Hargaku Hanya Sepiring Nasi

Aku bersandar di sudut kamar. Tubuhku berpeluh. Peluh diriku dan pria yang tertidur karena kelelahan.

Dengan sisa-sisa tenaga, kuambil satu per satu pakaian yang terserak di lantai. Kulirik pria itu. Wajahnya tidak terlihat damai. Badannya kaku seperti orang mati.

Aku bergegas membersihkan diriku dari lenguh dan nikmat yang laknat.
Kupandangi diriku pada cermin di kamar mandi.

Terlihat wanita yang tidak lagi muda. Tidak lagi sesegar empat tahun yang lalu. Aku bahkan tidak ingat. Sudah berapa banyak peluh lelaki yang menempel di tubuhku.

Tubuh yang sangat aku banggakan dan aku jaga dari jamahan pria lain. Sampai pada saat peristiwa empat tahun lalu itu terjadi.

Kenangan itu kembali muncul. Tubuhku berpeluh karena ketakutan. Ketakutan dan nyeri yang masih terasa, walau sudah empat tahun berlalu.

Lamunanku terhenti. Gedoran pintu yang keras di susul teriakan pria paruh baya, "Apa yang kau lakukan di dalam sana, Wanita jalang?"

Tanganku berdarah. Cermin di kamar mandi retak. Pria itu terbangun karena suara yang kutimbulkan.

Pria beperut sedikit buncit itu sudah berdiri tegak di depan pintu. Ia memandangiku yang hanya berbalut handuk.

Aku menghindar ketika ia berusaha mencumbuku.

"Kau hanya membawa satu bungkus nasi untukku. Kau ingat peraturannya seperti apa?" Aku menjauhi dirinya yang masih mematung.

"Persetan dengan aturanmu."

Ia memaksaku dengan kasar.
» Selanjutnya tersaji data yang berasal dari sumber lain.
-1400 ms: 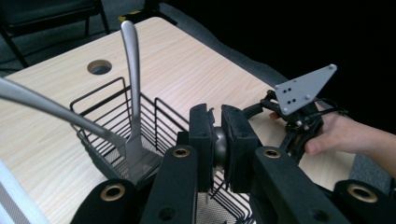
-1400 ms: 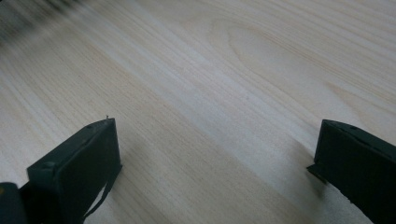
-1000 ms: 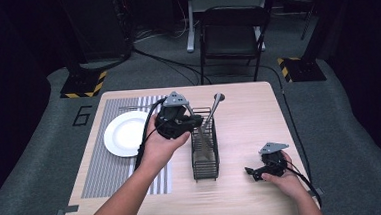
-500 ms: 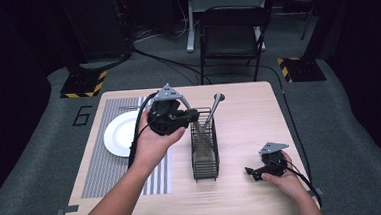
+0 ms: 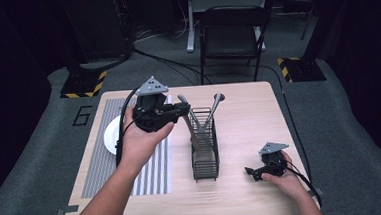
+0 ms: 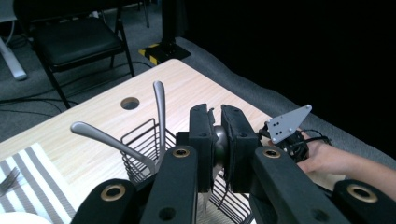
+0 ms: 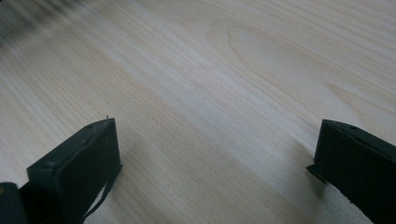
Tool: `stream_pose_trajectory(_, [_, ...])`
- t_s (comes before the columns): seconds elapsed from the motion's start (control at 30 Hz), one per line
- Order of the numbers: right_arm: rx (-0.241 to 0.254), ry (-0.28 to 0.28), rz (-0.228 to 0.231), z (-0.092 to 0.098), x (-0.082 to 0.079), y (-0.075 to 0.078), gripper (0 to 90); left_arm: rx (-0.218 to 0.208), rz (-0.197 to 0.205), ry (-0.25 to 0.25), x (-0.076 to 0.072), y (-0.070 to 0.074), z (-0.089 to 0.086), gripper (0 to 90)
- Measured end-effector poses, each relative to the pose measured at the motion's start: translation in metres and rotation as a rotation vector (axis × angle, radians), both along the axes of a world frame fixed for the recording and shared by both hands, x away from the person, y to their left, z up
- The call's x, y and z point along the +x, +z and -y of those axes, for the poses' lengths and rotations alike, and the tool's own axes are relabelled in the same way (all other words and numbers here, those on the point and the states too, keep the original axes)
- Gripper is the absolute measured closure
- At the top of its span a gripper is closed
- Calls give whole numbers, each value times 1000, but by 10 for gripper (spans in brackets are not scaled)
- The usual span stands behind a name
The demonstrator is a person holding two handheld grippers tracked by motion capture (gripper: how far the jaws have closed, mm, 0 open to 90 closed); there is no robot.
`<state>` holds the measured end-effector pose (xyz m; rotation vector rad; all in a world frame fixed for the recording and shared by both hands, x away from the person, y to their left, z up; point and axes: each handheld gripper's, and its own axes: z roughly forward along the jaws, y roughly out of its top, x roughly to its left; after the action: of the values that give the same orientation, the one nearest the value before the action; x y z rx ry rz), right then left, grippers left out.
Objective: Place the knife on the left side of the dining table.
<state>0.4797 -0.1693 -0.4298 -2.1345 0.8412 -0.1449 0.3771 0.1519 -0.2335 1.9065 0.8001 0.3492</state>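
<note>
A: Left tongs (image 6: 218, 149) are clamped on a metal utensil (image 6: 219, 148); its rounded end sits between the pads, its thin stem hanging down over the caddy (image 6: 144, 149). We hold it near the middle of the high view, just above the caddy's upper end.

B: And right tongs (image 7: 215, 154)?

A: Jaws wide apart, nothing between them, resting low on the table (image 5: 244, 119) at the lower right of the high view.

B: So how far are we?

A: We judge it midway. One piece is lifted, or about to go in; we cannot tell which. Two utensils (image 5: 201, 114) lean in the caddy. A plate (image 5: 111, 136) lies on the striped mat (image 5: 155, 170) at the left, with a fork (image 6: 8, 179) at the left edge of the left gripper view.

B: Surface?

A: Pale wood, with a round hole (image 6: 130, 103). Around it we see grey carpet, a black chair (image 5: 234, 32) at upper centre, and yellow-black blocks (image 5: 82, 84).
</note>
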Motion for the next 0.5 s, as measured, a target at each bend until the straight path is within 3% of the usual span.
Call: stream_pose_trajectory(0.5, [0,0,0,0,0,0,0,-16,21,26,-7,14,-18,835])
Kembali melucuti handuk yang menempel. Tenaganya sangat kuat. Percuma untuk melawan. Aku hanya bisa pasrah sampai dia kembali rebah lalu tertidur seperti orang mati.

                          ***

Pria buta di hadapanku memakan makanan yang kubawa dengan sangat lahap.
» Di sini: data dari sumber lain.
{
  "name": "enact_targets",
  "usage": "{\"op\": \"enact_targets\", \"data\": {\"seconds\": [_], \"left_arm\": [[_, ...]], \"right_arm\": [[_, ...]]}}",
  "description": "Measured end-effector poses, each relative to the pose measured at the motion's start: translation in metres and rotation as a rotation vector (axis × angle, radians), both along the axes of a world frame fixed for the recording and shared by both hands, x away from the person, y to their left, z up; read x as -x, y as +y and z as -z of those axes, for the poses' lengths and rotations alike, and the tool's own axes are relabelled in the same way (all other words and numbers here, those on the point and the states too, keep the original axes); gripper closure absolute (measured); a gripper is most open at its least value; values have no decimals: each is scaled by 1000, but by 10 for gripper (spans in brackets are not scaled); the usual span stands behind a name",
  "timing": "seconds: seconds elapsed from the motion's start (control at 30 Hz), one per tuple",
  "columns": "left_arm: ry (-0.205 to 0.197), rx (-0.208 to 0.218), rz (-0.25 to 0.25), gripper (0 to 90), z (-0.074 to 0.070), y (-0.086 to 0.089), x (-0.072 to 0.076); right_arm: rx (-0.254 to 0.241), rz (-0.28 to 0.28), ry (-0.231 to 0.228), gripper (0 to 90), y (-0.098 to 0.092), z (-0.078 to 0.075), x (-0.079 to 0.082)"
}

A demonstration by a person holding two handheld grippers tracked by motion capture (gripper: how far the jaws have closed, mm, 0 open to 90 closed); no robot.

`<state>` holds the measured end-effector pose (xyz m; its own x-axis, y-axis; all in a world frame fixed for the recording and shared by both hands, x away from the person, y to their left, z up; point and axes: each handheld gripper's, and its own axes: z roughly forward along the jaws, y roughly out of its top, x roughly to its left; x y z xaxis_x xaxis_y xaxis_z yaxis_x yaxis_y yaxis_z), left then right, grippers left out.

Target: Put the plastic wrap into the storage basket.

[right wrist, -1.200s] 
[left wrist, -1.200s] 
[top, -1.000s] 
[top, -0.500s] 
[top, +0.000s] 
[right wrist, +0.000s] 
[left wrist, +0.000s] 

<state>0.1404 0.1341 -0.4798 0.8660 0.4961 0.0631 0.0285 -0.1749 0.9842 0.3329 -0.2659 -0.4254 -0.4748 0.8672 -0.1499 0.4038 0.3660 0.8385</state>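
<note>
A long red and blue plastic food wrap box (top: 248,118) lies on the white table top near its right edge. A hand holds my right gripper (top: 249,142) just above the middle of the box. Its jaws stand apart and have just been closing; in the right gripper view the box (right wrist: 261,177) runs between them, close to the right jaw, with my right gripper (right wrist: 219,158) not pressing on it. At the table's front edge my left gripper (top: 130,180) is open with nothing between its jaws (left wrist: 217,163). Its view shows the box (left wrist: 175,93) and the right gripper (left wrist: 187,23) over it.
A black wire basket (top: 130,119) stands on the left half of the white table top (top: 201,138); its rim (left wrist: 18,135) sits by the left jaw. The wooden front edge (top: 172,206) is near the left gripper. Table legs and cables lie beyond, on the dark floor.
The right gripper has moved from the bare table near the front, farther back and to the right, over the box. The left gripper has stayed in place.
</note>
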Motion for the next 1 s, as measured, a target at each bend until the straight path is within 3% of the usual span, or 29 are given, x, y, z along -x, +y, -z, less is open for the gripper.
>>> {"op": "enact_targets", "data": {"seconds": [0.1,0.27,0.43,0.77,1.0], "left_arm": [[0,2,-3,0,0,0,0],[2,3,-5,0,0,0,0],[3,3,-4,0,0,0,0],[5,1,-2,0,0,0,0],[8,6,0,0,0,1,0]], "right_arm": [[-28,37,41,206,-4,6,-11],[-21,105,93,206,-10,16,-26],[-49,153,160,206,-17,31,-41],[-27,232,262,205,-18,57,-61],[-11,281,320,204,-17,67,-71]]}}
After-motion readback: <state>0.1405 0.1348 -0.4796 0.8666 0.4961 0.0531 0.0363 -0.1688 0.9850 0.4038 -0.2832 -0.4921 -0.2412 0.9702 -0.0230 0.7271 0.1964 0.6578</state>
"Tumben kamu tidak hanya membawa nasi. Kali ini ada lauk yang menemani. Rasanya seperti meletus ketika kugigit," ucapnya dengan mulut yang masih penuh.

"Iya, itu mata pria paruh baya berperut sedikit buncit."

"Dasar Jalang." Ia memuntahkan makanan yang belum sempat tertelan.